Je suppose qu'il y a des précautions à prendre pour pouvoir lire un fichier partout ; et ce que vous pourriez m'aider :rose:


----------



## bompi (12 Mars 2006)

Pour qu'un fichier soit lu sans encombre sur ces trois environnements, il suffit qu'il ne contienne que des caractères alphanumériques non accentués (a-z, A-Z, 0-9) et les signes de ponctuation et mathématiques usuels. Dans ce cas, on reste dans la codification ASCII (sur 7 bits) et non ISO (8 bits).
Dès que l'on utilise un caractère latin accentué, il va falloir opter pour une table de codage. Dans nos contrées francophones, c'est normalement le ISO-8859-1 (et pour avoir l'euro : ISO-8859-15). Mais pour les héllènophones, les russophones, et tous les autres -ophones, il faut un autre codage ...
Par ailleurs, Linux et Mac OS X partagent, pour les fichiers de type texte (pas de caractère de contrôle en-dehors des fins de lignes), le même type de terminaison de ligne : le retour chariot (_carriage return_, code hexadécimal 0x0a, code usuel sous Unix : '\n').
Mais Windows utilise le retour chariot ET le passage à la ligne suivante (CRLF ou _carriage return / Line Feed_, codes 0x0a et 0x0d).
C'est pour cela qu'un fichier texte de Unix (Linux, Mac OS X et autres) ne fait qu'une seule ligne dans un éditeur de texte médiocre sous Windows.
La plupart des éditeurs de texte disponibles sous Linux et Mac OS X permettent de lire indifféremment tous ces fichiers texte. Sous Windows, il faut choisir un bon éditeur aussi (genre UltraEdit par exemple).

Pour ta gouverne : sous Mac OS X on essaye de développer le codages "universels" UTF-8 et UTF-16 qui permettent de coder TOUS les caractères dans TOUS les langages (pour le -16 ; pour le -8 il y a seulement PRESQUE tout).
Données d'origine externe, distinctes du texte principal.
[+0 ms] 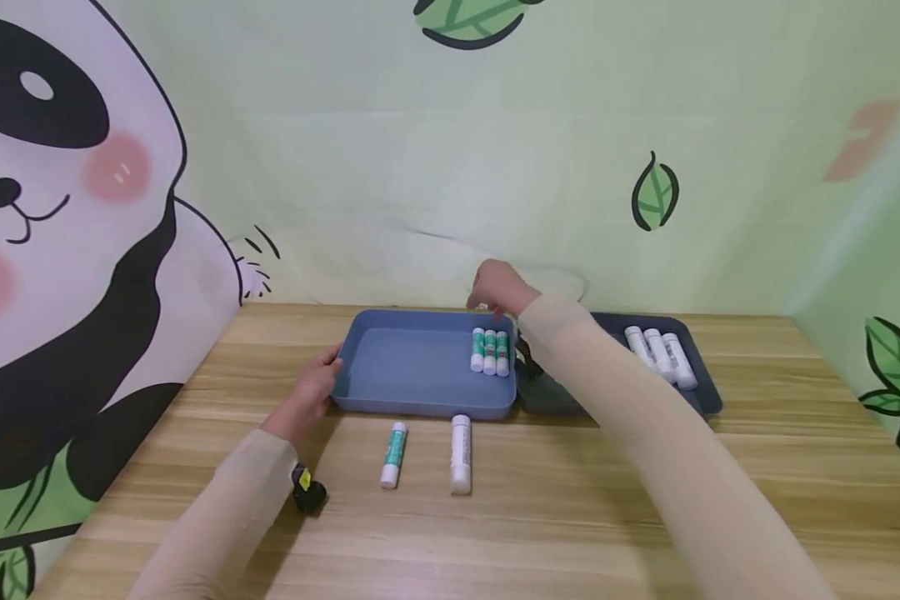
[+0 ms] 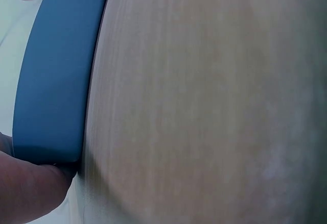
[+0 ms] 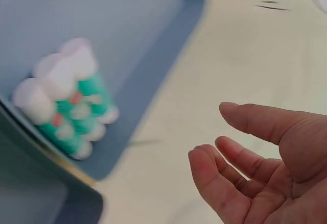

Mais il est difficile de faire changer les choses dans ce domaine donc on n'en est qu'au balbutiement du codage universel (c'est du moins mon impression).


----------



## cronos6 (12 Mars 2006)

Merci beaucoup pour ce petit cours 

donc si j'ai bien compris, pour éviter tout problème, il faut tjrs 

- *enregistrer son documents en utf8*
*- fixer l'encodage de l'editeur de texte en utf8*
*- pour l'editeur de texte, joueur sur l'encodage des lignes en fonction de l'os (CRLF pour windows ; LF pour Unix ; CR pour mac)


*est ce bien cela? :rose:


----------



## bompi (12 Mars 2006)

Je pense (mais je n'ai jamais vérifié) que, une fois en UTF-8, tu n'as plus à te soucier des fins de ligne. Bonne remarque : je vais voir demain au bureau.


----------



## cronos6 (13 Mars 2006)

Aujourd'hui j'ai effectué des tests sur les trois OS et tout est passé (accent, saut de lignes) sans problèmes.
Comme tu le disais, l'editeur de texte s'occupe de tout. 
La seul chose à s'assurer, c'est de placer l'editeur de texte en "utf8" quand c'est possible (notamment pour subethaedit dans les préférences). Et d'enregistrer son documents en "utf8". Après il devient lisible sur tout les trois OS cités. Sans oublier d'utiliser un editeur graphique correcte, par exemple : 

- notepad++ pour windows
- gedit pour linux
- subethaedit pour mac os (seul reproche, il ne gère pas les onglets, donc pour 10 documents, ça fait 10 fenetres )


Ca fait déjà un problème de moins. 
Il me reste plus qu'a tester ces consignes sur les bases de données de type "mysql" (création des tables en utf8 et exportation en utf8) et je n'aurais plus à me soucier des accentuations.


En tout cas merci pour les explications sur l'encodage


----------